Kamumu, Desa di Sulawesi Tengah dengan Beragam Aturan ”Orisinal”
Agar tertib dan indah, penduduk Desa Kamumu dilarang ngerumpi, jemur pakaian di pagar, dan bertelanjang dada. Mengonsumsi alkohol juga verboden pada hari-hari tertentu. Lancar kendati tak ada badan pengawas khusus.
FAJRI RAHMADHANI, Luwuk
—
ANDA doyan ngerumpi? Atau gampang sekali lepas baju atas, entah karena sumuk atau dengan maksud pamer ”bodi pekerti” yang six-pack? Kalau termasuk salah satu kategori tersebut, apalagi dua-duanya, jangan pernah punya keinginan mampir ke Desa Kamumu
Kalau nekat, ya siap-siap saja bawa uang tunai dalam jumlah besar.

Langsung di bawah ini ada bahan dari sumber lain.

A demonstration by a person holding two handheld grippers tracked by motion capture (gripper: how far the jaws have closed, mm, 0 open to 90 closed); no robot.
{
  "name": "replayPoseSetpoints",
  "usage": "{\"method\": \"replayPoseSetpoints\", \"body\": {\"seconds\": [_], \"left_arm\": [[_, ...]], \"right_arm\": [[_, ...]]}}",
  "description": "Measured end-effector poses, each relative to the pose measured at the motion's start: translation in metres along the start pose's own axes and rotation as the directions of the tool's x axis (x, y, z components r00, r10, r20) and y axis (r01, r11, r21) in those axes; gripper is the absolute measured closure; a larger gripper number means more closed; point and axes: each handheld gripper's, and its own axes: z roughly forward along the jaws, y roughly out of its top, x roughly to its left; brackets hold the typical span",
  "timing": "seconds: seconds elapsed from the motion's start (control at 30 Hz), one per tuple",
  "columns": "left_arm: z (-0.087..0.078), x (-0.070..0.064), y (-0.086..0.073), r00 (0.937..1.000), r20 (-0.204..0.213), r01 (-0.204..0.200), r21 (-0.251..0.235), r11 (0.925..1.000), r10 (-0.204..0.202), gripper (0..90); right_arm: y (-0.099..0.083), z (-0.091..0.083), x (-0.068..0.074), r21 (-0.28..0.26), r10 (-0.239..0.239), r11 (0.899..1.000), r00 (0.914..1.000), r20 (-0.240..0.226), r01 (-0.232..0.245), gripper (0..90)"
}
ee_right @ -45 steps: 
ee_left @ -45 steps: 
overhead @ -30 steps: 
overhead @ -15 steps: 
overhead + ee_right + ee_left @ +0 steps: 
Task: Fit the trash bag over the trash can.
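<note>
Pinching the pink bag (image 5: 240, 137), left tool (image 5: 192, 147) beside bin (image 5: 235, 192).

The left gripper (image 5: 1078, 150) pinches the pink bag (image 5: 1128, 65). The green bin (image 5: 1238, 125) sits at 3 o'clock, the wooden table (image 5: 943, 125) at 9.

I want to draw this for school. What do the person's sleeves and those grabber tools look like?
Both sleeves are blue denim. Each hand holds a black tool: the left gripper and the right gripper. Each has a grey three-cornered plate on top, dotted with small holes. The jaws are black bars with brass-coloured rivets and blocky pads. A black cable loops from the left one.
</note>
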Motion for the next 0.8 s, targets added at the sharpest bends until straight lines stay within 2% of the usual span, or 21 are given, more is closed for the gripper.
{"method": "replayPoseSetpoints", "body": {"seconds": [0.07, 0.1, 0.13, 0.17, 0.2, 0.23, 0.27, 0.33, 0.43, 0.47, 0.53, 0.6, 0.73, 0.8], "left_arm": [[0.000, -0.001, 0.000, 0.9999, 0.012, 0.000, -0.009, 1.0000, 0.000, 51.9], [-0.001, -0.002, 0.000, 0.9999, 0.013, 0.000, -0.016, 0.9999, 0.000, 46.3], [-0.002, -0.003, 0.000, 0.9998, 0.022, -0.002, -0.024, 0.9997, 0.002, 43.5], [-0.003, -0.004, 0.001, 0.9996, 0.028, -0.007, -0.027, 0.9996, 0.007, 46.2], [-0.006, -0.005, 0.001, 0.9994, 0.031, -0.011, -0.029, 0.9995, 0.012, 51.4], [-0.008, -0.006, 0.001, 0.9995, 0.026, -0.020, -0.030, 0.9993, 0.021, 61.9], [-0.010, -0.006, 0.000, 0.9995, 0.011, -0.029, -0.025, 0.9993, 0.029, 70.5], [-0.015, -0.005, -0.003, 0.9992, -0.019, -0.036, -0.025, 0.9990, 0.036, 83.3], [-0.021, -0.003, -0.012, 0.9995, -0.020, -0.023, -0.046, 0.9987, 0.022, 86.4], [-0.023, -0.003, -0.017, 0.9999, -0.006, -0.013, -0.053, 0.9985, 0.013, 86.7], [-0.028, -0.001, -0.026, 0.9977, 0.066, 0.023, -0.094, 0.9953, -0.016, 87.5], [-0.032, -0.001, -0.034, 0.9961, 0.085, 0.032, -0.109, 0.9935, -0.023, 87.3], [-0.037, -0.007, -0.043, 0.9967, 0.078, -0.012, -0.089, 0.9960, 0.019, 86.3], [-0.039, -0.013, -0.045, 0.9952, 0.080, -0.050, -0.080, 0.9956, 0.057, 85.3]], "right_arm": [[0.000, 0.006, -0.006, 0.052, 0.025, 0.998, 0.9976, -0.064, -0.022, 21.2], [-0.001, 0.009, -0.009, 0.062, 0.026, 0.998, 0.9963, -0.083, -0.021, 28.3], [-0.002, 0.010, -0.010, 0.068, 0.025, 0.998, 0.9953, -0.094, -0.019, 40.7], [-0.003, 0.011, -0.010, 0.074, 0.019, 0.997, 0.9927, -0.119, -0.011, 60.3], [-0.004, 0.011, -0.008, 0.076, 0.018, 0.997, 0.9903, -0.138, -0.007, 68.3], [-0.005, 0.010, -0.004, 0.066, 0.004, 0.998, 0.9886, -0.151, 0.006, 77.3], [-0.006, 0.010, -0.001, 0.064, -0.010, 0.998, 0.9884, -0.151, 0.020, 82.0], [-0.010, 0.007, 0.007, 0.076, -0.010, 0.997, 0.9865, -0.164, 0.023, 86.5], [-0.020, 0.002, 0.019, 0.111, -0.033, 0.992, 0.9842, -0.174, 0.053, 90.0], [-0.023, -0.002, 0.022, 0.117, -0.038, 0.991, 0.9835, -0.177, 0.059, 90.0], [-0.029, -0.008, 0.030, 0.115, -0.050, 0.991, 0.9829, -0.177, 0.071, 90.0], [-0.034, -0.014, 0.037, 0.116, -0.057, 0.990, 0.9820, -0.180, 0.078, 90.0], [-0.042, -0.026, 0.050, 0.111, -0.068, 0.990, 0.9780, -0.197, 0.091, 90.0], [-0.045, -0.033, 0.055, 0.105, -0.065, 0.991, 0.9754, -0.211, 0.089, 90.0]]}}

Sebab, sekali Anda mulai rasan-rasan, ”Eh, pak anu itu kok tampangnya…,” langsung saja priiit: bayar Rp 300 ribu!
Begitu Anda merasa bahwa cuaca desa yang terletak di Luwuk, Kabupaten Banggai, Sulawesi Tengah, itu teramat terik dan hendak mencari semilir angin sembari melepas kaus, priiit: setor Rp 50 ribu!
Begitulah cara desa yang dipimpin Wiliam Monggesang itu menjaga ketertiban, kerapian, dan keindahan. Lewat beragam aturan ”orisinal” yang bakal sulit ditemui di desa lain. Tak cuma di seputaran Luwuk atau Sulawesi Tengah, mungkin juga Indonesia.

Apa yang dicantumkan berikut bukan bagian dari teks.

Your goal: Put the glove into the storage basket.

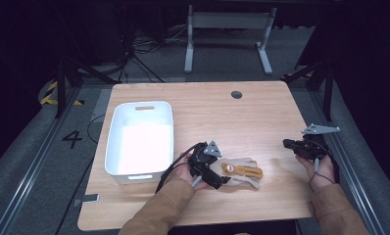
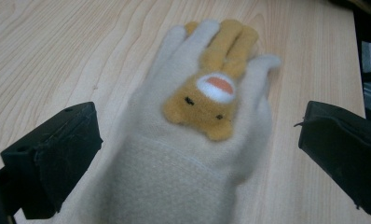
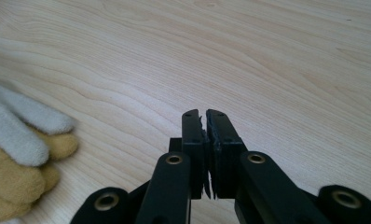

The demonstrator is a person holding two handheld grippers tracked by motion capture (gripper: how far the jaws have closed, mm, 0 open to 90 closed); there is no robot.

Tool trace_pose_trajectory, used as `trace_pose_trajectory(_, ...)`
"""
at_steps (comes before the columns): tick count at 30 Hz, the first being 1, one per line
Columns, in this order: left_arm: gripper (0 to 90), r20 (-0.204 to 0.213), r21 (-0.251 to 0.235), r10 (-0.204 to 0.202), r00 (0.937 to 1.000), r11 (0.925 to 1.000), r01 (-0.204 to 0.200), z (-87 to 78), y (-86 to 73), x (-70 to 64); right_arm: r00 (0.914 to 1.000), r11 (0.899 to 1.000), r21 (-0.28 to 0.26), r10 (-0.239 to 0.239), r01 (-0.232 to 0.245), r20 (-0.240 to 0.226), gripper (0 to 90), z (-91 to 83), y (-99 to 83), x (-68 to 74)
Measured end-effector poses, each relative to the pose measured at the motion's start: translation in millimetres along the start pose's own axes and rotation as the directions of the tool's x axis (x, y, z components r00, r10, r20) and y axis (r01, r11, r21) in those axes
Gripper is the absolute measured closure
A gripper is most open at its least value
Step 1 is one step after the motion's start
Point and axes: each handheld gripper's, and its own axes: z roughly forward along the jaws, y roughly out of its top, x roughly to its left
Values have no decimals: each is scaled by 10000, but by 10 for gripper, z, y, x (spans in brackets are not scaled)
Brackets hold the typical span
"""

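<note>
A cream fleece glove (image 1: 242,172) with a tan bear face and tan fingers lies flat on the wooden table (image 1: 242,117), near the front middle. My left gripper (image 1: 217,180) is at the glove's cuff end, open. In the left gripper view the two jaws stand wide apart on either side of the glove (image 2: 197,135), its cuff between them. My right gripper (image 1: 287,144) hovers near the table's right edge, shut with nothing in it. In the right gripper view its jaws (image 3: 206,122) are pressed together over bare wood, and the glove's fingertips (image 3: 20,140) show at the left.
A white plastic bin (image 1: 140,139) with a handle slot stands on the left part of the table. A round cable hole (image 1: 236,94) is near the far edge. A grey desk frame (image 1: 227,34) stands on the floor beyond.
</note>
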Motion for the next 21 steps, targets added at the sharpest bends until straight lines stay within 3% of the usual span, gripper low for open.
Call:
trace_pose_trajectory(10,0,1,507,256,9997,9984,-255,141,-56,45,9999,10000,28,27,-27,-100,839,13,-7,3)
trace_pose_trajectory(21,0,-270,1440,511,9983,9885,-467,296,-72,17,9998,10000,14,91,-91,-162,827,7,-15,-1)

”Boleh ngumpul-ngumpul, tetapi tidak boleh sampai menjelekkan orang lain. Apalagi jika yang dibicarakan itu tidak benar,” tutur Sekretaris Desa Kamumu Jafar Labola tentang aturan larangan ngerumpi kepada Luwuk Post (Jawa Pos Group).
Di luar larangan ngerumpi dan berjalan sembari bertelanjang dada, Kamumu juga melarang warganya menjemur pakaian di pagar. Larangan lain di desa berpenduduk 788 jiwa itu adalah menenggak alkohol saat malam Minggu dan malam Senin. Semua ternak warga juga harus diikat, tak boleh dibiarkan berkeliaran.
Cuma, bedanya, larangan ngerumpi, bertelanjang dada, dan menjemur pakaian resmi dituangkan dalam peraturan desa (Perdes) yang berlaku sejak 2012. Sedangkan larangan menenggak alkohol pada malam Minggu dan malam Senin serta aturan bahwa ternak harus diikat merupakan konvensi alias kesepakatan warga.